収集が使用対象物を芸術作品にするという主張であって、これにはある程度、納得できる。何でも数が集まれば別物になる(違った価値が出てくる)。ただし、役に立つ、立たないということ自体については、もっと深く考えてもいいだろう。

 収集という営みは、たとえば本という使用対象物を、芸術作品のあり方へと近づける。私たちは普通、本は読むものだと考えているが、それが収集の対象となり、コレクションの一部となったとき、本はよむものであることをやめる。それはただそこに置かれるもの、あるいは飾られるものとなる(セーブル焼の陶器がもはやそこに何かを容れるものではなくなるのと同じように)。
[中略]
すなわち消費や使用から慎重に遠ざけられ、大切に保管されるがゆえに、世界性=永続性を帯びることになる。だからこそ、世界の世界性が真実に煌めくのは、芸術作品においてなのである。芸術作品はつまり、世界の世界性の象徴なのである。それゆえ、アーレントが「世界」という言葉を発するとき、そこで究極的な事例として象徴的に思い浮かべられているのは、私たち死すべき人間の寿命を大きく超えて存続する不滅の存在者、すなわち芸術作品なのである。

p49

本の美はどこ? まあ、とにかく、永続性だけで物を分別しようというのは、ごみ収集の分別よりもシンプルかも。

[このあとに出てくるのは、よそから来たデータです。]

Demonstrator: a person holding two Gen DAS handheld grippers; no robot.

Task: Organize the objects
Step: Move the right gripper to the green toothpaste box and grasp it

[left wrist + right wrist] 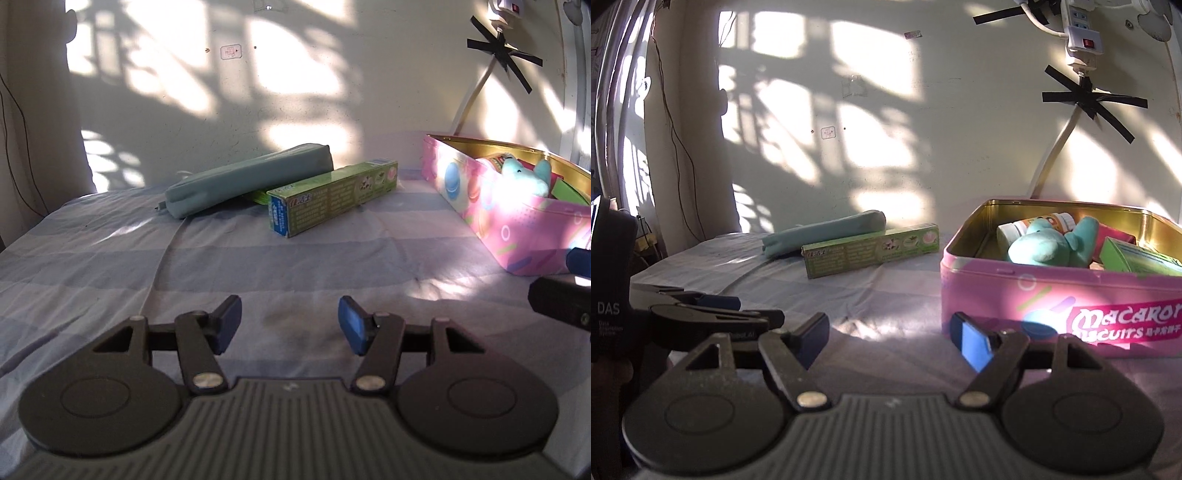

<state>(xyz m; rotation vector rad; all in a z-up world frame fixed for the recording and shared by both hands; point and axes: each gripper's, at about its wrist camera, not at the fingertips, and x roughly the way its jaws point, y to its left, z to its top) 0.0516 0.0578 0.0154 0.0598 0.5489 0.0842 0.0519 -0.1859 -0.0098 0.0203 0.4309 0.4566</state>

燃えないゴミの方が偉いわけだ。

小生は常々本のもっとも顕著な特長は物として存在することだと思っているから、同感するところもあるが、永続ということだけ考えれば、電子の状態になった方が不滅に近いのではないかと思えてきたりして正直ゾッとすることもある。

最後まで読んだら、また感想を書いてみたい。